At this point, December 2005, we have upgraded the navigation system to a dedicated unit by Garmin. It was about $599 at Amazon and may be superceded by Garmin 2720 for a few dollars more.

It may be discountinued by the time you read this, but the website will steer you to the latest and greatest values in GPS's.

I really like this unit since it takes a Compact Flash Card, and with a 2 GB card you can load the entire US onto the unit. No more worries about the hard drive crashing while going over bumpy roads.

It also speaks to you, warning you of impending turns just like the Delorme Street Atlas program did.

It will probably require an external antennae for optimum operation if mounted on the dash, so I got a simple one with a 15' cord from an E-Bay vendor for about $29. It works great.

Laptop based Mapping Program with GPS

With a GPS based computerized navigation system LOLO is fearless about directing me and the Lazy Daze to many a small out of the way destination be it back roads state park, or unsigned campground. We can plan routes and alternatives at any point in time and see what the impact in time and mileage would be. It is an amazing thing to know with pinpoint accuracy just exactly where you are anywhere in North America, and know where all points of interest including gas stations, supermarkets, state parks, public campgrounds, and any address you would like is.

This system is far less expensive than many of the integrated navigation systems - and you get a fully functioning Laptop and Standalone GPS for hiking or boating as well. It is no longer requires black magic to make it work, and should be one of the first upgrades for anyone who travels "off the beaten path"

Microsoft Streets and Trips

After trying a few programs, Microsoft Streets and Trips 2005 is the mapping software that we have finally standardized on. It's usually discounted, and is an incredible value at Amazon for about $25 shipped. Be advised though, that ALL mapping programs are strictly following their internal algorithms for route planning, which is usually to minimize the time spent traveling. We view all PC calculated routes as merely suggestions, and try to supplement them with local knowledge, and a large dose of common sense. Failure to do so in our early days has resulted in travel on some unpaved back roads that should never be repeated.
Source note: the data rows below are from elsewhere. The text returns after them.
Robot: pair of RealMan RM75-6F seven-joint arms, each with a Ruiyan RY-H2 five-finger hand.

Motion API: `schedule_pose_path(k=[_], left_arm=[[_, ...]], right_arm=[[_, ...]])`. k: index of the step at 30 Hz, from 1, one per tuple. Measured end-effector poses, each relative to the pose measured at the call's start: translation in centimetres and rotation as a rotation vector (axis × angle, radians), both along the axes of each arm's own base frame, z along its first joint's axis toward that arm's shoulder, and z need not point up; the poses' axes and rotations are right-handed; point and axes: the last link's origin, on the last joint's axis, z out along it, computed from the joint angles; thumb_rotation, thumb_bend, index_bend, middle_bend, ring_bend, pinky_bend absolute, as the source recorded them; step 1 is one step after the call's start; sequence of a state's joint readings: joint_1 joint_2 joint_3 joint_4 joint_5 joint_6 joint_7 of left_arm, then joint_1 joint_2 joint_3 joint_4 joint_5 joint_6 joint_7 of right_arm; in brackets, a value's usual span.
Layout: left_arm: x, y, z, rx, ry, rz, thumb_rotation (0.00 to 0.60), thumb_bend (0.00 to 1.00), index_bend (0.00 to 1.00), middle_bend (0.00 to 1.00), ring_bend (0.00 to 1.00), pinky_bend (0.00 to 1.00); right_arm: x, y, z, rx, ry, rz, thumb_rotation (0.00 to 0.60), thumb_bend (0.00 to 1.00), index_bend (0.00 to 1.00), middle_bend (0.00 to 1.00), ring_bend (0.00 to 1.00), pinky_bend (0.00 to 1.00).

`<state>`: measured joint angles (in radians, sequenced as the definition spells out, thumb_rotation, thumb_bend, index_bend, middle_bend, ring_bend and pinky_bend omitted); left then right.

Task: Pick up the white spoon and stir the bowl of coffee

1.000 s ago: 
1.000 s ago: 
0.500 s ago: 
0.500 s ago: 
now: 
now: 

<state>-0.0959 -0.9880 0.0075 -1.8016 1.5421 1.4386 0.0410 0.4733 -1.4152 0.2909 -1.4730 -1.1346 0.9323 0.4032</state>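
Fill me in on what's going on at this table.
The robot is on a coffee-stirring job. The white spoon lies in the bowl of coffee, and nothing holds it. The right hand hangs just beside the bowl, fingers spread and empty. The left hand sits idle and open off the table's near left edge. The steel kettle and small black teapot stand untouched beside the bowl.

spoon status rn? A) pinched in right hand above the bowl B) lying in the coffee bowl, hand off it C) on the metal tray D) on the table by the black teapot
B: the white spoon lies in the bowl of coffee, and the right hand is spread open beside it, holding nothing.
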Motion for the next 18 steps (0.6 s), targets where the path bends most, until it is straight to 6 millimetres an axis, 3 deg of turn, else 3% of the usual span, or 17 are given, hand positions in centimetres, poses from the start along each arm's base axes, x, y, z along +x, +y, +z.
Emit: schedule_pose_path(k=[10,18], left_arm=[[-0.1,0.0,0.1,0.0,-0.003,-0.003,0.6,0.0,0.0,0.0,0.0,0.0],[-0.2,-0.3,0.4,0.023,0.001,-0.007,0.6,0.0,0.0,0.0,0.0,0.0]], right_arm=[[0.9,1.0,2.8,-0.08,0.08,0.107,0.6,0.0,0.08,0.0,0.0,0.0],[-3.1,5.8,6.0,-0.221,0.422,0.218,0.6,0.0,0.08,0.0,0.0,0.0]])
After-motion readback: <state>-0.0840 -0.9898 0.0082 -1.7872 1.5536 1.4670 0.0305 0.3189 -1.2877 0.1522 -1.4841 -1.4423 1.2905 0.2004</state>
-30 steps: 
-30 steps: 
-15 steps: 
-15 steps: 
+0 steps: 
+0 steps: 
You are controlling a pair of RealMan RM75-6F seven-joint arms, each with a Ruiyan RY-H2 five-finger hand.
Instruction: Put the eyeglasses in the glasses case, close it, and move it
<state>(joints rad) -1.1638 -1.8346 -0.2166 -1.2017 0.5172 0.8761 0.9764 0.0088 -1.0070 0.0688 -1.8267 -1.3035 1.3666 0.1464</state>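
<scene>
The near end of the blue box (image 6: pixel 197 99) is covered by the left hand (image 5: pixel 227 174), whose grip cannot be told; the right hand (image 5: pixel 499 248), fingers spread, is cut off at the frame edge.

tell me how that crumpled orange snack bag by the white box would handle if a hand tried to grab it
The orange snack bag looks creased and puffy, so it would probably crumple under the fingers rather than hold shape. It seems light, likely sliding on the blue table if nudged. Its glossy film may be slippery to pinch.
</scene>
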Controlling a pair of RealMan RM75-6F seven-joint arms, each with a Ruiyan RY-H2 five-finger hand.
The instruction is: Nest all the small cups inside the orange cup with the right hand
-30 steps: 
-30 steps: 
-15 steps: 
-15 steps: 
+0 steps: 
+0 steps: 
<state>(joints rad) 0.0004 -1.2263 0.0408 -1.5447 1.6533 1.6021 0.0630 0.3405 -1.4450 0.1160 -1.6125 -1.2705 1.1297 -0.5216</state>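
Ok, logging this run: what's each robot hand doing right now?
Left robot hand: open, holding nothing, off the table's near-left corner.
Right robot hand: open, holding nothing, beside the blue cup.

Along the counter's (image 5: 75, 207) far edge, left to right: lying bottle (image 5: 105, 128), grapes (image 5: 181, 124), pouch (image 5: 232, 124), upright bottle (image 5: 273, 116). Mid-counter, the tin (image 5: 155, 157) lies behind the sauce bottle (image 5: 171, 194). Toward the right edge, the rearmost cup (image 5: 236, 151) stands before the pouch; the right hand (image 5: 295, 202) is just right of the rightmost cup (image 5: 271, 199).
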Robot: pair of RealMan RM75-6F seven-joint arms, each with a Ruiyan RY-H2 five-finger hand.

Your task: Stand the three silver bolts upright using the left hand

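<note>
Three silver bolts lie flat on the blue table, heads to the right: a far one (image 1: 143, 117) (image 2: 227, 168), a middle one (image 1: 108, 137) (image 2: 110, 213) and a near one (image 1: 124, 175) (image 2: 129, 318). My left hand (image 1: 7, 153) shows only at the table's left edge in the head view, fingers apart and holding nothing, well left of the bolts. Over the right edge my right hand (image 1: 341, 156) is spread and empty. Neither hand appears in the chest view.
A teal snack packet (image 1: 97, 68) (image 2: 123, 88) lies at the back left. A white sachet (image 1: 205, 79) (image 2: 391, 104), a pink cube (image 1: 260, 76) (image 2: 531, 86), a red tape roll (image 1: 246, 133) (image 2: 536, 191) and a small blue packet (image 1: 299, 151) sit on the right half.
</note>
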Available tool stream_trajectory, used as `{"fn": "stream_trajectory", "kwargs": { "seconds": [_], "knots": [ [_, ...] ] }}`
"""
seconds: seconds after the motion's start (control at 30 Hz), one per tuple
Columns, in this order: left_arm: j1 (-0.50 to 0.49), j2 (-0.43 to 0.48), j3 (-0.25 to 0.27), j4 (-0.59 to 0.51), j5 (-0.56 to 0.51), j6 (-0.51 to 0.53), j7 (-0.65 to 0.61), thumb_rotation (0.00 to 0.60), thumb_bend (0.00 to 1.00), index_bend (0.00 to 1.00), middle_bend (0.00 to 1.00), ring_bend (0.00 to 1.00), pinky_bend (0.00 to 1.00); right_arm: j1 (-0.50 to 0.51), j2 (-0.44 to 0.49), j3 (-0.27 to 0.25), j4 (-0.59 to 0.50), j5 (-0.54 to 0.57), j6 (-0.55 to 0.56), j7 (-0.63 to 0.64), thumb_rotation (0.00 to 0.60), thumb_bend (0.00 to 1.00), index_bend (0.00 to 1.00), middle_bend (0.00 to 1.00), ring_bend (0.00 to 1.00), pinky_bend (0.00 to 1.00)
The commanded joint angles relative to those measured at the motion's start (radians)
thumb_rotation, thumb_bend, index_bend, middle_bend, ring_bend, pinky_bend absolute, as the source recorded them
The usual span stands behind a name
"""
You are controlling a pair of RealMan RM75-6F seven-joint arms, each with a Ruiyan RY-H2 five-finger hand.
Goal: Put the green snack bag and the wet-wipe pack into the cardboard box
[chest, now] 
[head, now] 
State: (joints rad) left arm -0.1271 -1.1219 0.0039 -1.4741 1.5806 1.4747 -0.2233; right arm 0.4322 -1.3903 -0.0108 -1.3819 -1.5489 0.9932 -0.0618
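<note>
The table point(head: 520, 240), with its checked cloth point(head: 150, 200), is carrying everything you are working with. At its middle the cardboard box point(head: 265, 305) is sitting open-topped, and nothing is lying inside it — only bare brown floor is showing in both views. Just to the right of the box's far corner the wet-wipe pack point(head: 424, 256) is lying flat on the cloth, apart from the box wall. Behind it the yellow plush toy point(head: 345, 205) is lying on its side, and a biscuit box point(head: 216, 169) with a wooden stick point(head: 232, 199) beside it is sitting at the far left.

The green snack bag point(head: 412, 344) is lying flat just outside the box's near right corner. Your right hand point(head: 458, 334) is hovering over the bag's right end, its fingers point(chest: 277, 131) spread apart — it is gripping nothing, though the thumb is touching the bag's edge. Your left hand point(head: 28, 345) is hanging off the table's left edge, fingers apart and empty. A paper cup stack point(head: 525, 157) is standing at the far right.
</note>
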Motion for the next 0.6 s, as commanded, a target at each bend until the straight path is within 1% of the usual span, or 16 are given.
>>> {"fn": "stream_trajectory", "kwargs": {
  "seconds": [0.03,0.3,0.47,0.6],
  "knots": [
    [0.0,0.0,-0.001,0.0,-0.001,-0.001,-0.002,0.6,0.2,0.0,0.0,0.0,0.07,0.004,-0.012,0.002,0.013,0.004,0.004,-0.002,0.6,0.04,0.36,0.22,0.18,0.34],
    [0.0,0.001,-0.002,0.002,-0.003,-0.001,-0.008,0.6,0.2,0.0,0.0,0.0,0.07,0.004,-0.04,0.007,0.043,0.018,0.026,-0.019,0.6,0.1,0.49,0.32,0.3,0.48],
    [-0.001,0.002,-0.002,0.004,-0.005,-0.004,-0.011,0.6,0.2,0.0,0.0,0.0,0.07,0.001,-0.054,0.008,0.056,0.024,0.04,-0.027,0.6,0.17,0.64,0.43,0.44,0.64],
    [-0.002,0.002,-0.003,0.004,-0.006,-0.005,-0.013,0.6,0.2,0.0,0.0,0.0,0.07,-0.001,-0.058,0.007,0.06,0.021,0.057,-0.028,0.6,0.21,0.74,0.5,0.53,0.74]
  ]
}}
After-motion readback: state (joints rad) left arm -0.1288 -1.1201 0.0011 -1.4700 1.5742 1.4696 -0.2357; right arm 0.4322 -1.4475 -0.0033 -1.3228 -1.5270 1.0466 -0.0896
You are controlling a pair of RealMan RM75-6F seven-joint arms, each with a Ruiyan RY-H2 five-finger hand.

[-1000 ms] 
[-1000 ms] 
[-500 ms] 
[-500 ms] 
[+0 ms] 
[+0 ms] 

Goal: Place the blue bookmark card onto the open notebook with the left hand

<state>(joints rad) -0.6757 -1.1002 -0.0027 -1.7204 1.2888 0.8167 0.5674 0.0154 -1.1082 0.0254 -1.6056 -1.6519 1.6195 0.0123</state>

Microsoft Streets and Trips includes Canada, a complete Woodall's campground directory, and a very intuitive user interface that will also plan your route around highway construction and if you have an internet connection to update its database of current construction. You can enter your speed preferences for different types of roads, gas tank capacity, mpg, gas cost per gallon, requested rest break times, and it will compute your customized cost estimates, and scheduled gas and pee breaks.

We originally used the Delorme Street Atlas program which would talk to the driver directly, warning him of impending turns in a semi-robotic voice - and also provide a near continuous ETA, or estimated time of arrival to the next destination. However, it does not cover Canada, doesn't have a complete Woodall's campground directory built in, and has a somewhat counter intuitive interface, especially in the later versions.

If mountains and elevation gains are of significant importance, the Delorme Topo USA program will let you plan routes and also show you the elevation profile of your entire route. It also will help plan hikes and bike rides, but it requires a little more PC horsepower to run, and costs about $$85. Still very cool if you need the functionality, but the interface remains somewhat confusing.

Panasonic Laptop PC

Our laptop is an old 90 MHz Panasonic with 32 Megs of Ram and an updated 21 GB hard drive so you can load all the maps onto the drive, and forget about swapping CD's on the bouncing roads.

Garmin GPS 45

For GPS positioning information, I'm using what at this point is probably an antique Garmin GPS 45. It is mounted in my overhead console, so I can access it to silence the beeping of "lost satellites", when we go; in a tunnel, or gas up. A data connection to the serial port of the laptop, power to a 12v cigarette lighter socket, and cable to an external GPS antenna mounted under the "emergency vent opening" of the over cab bed completes the set-up. An external antennae connection is important if you want to have access to the unit while driving.